The imperfections of the financial system that have been uncovered is that it has become dominated by institutions that are "too big to fail" or as FDIC Chairman, Bill Isaac, puts it, they are "too big to manage, and too big to regulate." Financial experts estimate that in the past 15 years the six largest U.S. banks have grown in total assets from 17 to 63 percent of the overall GDP. Their gigantic size and the perception in the marketplace that they are indeed too big for the government to allow them to fail, gives these megabanks a competitive advantage over smaller financial institutions. As a consequence some believe that this financial concentration of power must be reduced because it poses a great risk to the economy.

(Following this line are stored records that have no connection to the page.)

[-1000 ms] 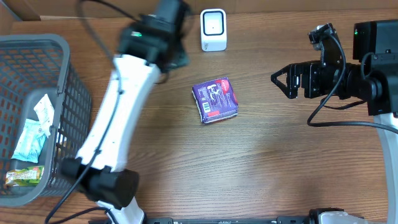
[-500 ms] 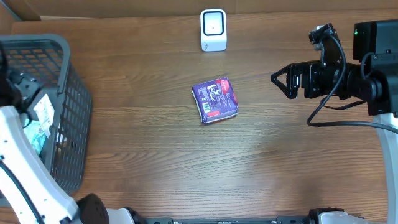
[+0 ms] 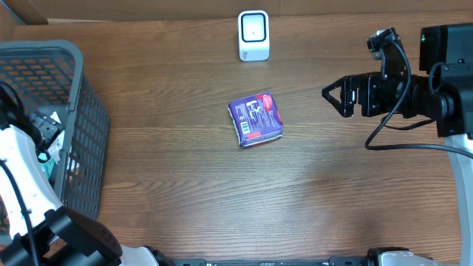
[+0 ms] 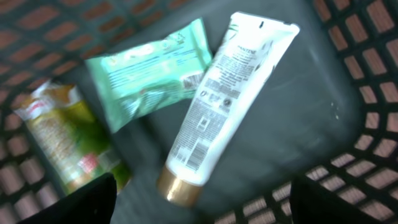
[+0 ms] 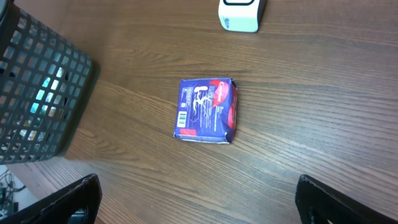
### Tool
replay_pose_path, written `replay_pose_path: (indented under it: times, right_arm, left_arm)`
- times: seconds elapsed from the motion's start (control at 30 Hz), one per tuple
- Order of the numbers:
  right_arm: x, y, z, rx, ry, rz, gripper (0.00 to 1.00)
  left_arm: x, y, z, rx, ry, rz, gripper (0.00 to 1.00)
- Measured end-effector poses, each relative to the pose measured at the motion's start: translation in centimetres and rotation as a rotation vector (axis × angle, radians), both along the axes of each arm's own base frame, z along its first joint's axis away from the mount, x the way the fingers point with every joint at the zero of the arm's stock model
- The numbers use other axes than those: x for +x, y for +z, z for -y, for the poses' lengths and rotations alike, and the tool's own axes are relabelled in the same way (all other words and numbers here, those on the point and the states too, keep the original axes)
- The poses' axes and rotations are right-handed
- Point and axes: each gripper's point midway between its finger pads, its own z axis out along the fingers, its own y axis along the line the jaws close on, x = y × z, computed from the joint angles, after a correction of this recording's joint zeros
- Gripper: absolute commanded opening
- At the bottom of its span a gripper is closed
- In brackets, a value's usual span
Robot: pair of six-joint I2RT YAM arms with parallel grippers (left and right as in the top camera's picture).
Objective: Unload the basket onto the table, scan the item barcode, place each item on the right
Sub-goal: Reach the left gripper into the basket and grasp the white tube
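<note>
Basket (image 3: 81, 55), far left of worktop (image 3: 222, 207): left end effector (image 4: 202, 196) hangs inside it, fingers spread wide, nothing held.

Directly below lies the white tube (image 4: 224, 106). Its long axis runs on a steep diagonal in the wrist view, gold cap nearest and between the fingers, crimped end pointing away to the right. Printed side faces up. Green packet (image 4: 149, 81) touches its left flank; yellow-green packet (image 4: 59, 143) lies further left.

Judgement: the tube is the likeliest next pick. The wrist needs turning so the fingers close across the tube's width.

Mid-worktop: purple box (image 3: 256, 118) lies flat, scanner (image 3: 253, 35) near it at the far edge.

Right: right end effector (image 3: 332, 94) gapes wide, empty, pointing toward the box, well apart from it.
</note>
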Motion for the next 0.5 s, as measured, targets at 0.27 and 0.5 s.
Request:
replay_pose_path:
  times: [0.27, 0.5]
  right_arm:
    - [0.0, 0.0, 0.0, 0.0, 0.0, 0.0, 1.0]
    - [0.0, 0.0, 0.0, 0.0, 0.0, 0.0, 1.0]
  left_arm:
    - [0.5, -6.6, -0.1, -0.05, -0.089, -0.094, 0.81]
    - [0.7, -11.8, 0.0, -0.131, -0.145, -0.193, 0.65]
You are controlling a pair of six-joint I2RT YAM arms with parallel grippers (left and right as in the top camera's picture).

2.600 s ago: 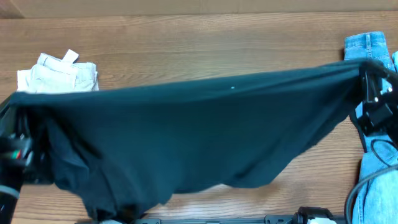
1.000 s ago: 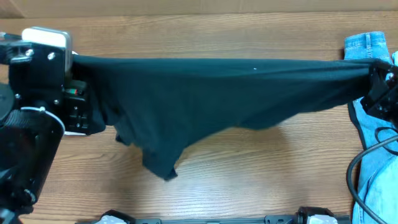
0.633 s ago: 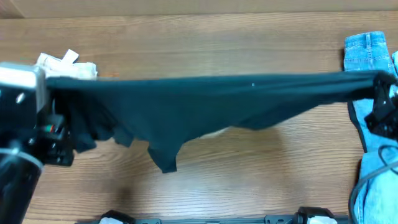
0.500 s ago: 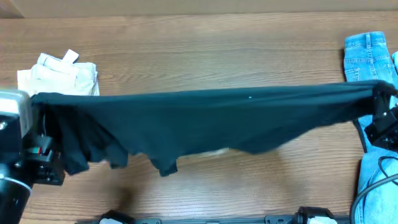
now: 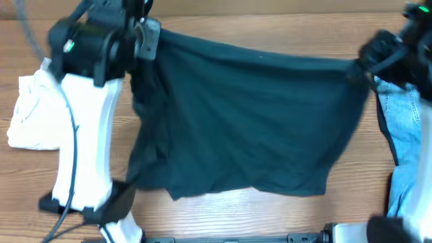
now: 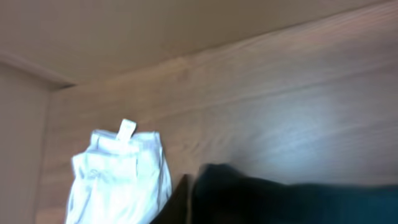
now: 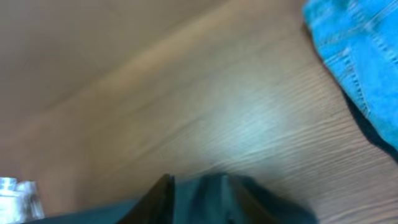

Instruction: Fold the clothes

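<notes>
A wood-grain counter point(image 5: 270, 216) carries a pale folded garment point(image 5: 30, 115) at the left edge and light blue jeans point(image 5: 412, 135) at the right edge. The dark T-shirt point(image 5: 250, 121) hangs over its middle; contact unclear.

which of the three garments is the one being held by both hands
The dark navy T-shirt, stretched between the left hand and right hand; the pale folded garment and the blue jeans lie ungripped at the sides.

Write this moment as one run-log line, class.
dark navy soft T-shirt: stretched between both hands | left hand: shut on one end | right hand: shut on other end
</notes>
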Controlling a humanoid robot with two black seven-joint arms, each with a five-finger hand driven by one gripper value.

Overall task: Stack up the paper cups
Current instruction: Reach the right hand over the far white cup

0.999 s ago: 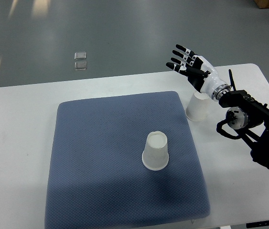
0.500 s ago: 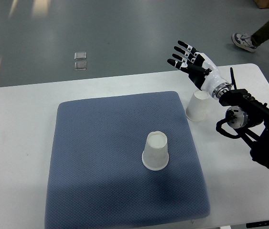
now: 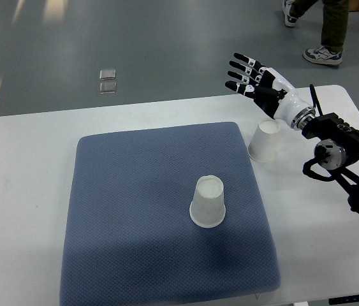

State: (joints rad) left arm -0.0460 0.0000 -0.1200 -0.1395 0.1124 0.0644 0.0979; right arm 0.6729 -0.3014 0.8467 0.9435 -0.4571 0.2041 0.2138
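While person [image 3: 324,25] shows legs only, right hand [image 3: 256,81] spread, above cup [image 3: 264,141]

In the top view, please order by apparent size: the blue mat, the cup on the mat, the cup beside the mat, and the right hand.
1. Blue mat, by far the largest.
2. Right hand, fingers spread.
3. Cup on the mat and cup beside the mat: they look alike, so no ranking between them.

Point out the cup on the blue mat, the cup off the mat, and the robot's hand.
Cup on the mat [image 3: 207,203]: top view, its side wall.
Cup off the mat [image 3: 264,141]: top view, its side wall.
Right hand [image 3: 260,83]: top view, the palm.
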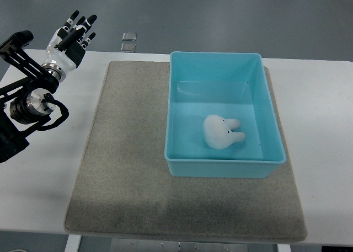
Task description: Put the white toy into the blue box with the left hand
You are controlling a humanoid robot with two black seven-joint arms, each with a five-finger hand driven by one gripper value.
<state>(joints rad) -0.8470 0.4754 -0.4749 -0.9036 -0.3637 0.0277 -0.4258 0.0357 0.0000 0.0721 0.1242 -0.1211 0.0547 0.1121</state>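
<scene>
Since the white toy [222,132] already lies on the floor of the blue box [179,111], placement looks done | left hand [70,38]: well apart at table's [320,97] far-left corner, fingers extended, holding nothing | remaining: 0 steps apparent

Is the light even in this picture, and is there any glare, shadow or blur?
Top view: light is soft and fairly even; the blue box shows a pale reflection on its far inner floor, and the grey mat darkens toward its near edge. The white toy is sharp, and the left hand too.
</scene>
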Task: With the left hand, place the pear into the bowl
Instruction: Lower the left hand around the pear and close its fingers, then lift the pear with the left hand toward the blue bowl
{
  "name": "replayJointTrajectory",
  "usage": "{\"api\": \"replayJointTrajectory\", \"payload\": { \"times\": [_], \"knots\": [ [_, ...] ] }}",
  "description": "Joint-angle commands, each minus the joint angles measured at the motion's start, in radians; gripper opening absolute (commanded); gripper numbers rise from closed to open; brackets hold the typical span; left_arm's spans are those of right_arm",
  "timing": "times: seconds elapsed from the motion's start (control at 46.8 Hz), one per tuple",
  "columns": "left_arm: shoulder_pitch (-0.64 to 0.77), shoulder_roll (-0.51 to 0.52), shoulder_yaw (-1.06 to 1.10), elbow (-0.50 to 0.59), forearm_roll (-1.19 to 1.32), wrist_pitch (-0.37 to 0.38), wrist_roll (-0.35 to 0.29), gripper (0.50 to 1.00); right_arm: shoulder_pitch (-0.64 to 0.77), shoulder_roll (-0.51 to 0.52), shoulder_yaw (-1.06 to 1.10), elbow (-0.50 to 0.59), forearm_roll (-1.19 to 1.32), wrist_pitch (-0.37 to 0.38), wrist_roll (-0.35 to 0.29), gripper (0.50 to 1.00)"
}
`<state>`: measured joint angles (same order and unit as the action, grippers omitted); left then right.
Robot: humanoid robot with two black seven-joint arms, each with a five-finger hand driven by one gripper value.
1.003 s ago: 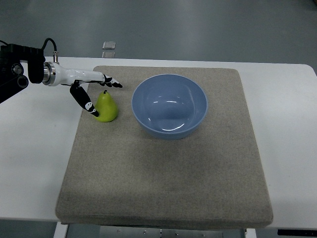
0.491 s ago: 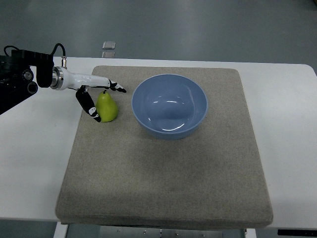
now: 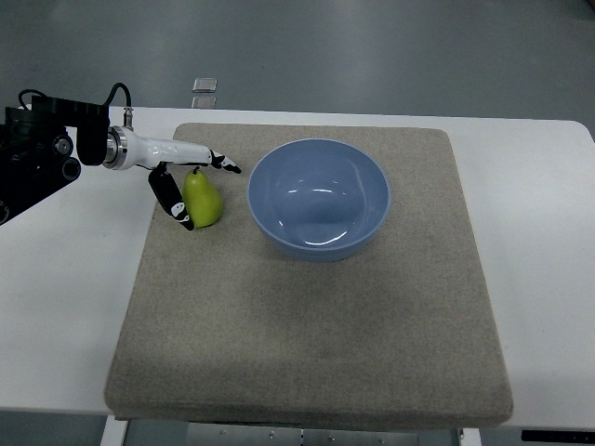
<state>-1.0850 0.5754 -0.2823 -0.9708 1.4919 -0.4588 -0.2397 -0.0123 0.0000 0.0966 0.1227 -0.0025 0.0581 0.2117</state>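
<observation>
Left hand [image 3: 191,186]: fingers spread around green pear [image 3: 202,198], not clamped.
Advice: close firmly below the widest part, then lift toward blue bowl [image 3: 318,198].

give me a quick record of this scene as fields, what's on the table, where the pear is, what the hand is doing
surface: white table with a grey mat on it
pear: green pear, upright on the mat, left of the bowl, apart from it
bowl: blue bowl, empty, on the mat
left hand: left hand around the pear, one finger behind its top, thumb by its left side; firm grasp not certain
right hand: not in view
task state: pear not yet in bowl
</observation>
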Motion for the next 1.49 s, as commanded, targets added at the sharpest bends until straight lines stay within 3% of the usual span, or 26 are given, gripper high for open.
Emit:
{"api": "replayJointTrajectory", "payload": {
  "times": [0.0, 0.171, 0.32, 0.598, 1.473],
  "knots": [
    [0.001, 0.001, 0.0, 0.0, 0.001, 0.0, 0.0, 0.896, 0.0, 0.0, 0.0, 0.0, -0.001, 0.0, 0.0, 0.926],
    [0.002, 0.001, 0.002, -0.002, 0.001, -0.001, 0.0, 0.861, 0.0, 0.0, 0.0, 0.0, -0.001, 0.0, 0.0, 0.926],
    [0.001, 0.001, 0.002, 0.0, 0.001, -0.001, 0.002, 0.774, 0.0, 0.0, 0.0, 0.0, 0.001, 0.0, 0.0, 0.926],
    [0.001, 0.001, 0.0, 0.0, 0.001, -0.001, 0.002, 0.5, 0.0, 0.0, 0.0, 0.0, 0.001, 0.0, 0.0, 0.926],
    [-0.016, 0.009, -0.017, -0.008, -0.022, 0.0, 0.0, 0.5, 0.0, 0.0, 0.0, 0.0, 0.001, 0.0, 0.0, 0.926]
  ]
}}
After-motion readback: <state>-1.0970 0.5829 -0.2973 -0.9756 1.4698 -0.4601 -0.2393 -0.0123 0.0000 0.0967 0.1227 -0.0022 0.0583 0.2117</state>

As a result the Brown-Kaufman amendment to the recently enacted financial regulatory overhaul, Dodd-Frank, has proposed a size cap on our largest banks. This would restrict their assets to a very small fraction of the size of our economy. As Senator Edward E. Kaufman Jr., Democrat of Delaware, explained in a speech before the National Organization of Investment Professionals the idea would be that "by splitting up these megabanks, we by definition will make them smaller, safer and more manageable."
But what exactly does limiting the size of the largest financial institutions mean? The Brown-Kaufman amendment would cap the concentration of deposits held by any one bank at 10 percent of the nation's deposits, or about $750 billion. It would also put a cap on non-deposit liabilities at 2 percent of the U.S. GDP. A statutory leverage requirement on banks and financial institutions would be imposed requiring them to hold a minimum of 6% of capital as a percentage of their overall assets. This rule will largely affect the big banks, such as Citigroup, Bank of America, and JPMorgan Chase, because they tend to hold less capital than small banks.
As expected, the proposal created a real debate and numerous controversies. Especially since the Riegle-Neal Banking Act of 1994 already established a 10% cap nationally on any particular bank’s share of federally-insured deposits. In the years since then, large firms have obtained waivers or used loopholes in the law to exceed that ceiling. But for now the large firms can continue on with their waivers and loopholes since in early May the Brown-Kaufman amendment failed to pass in the senate.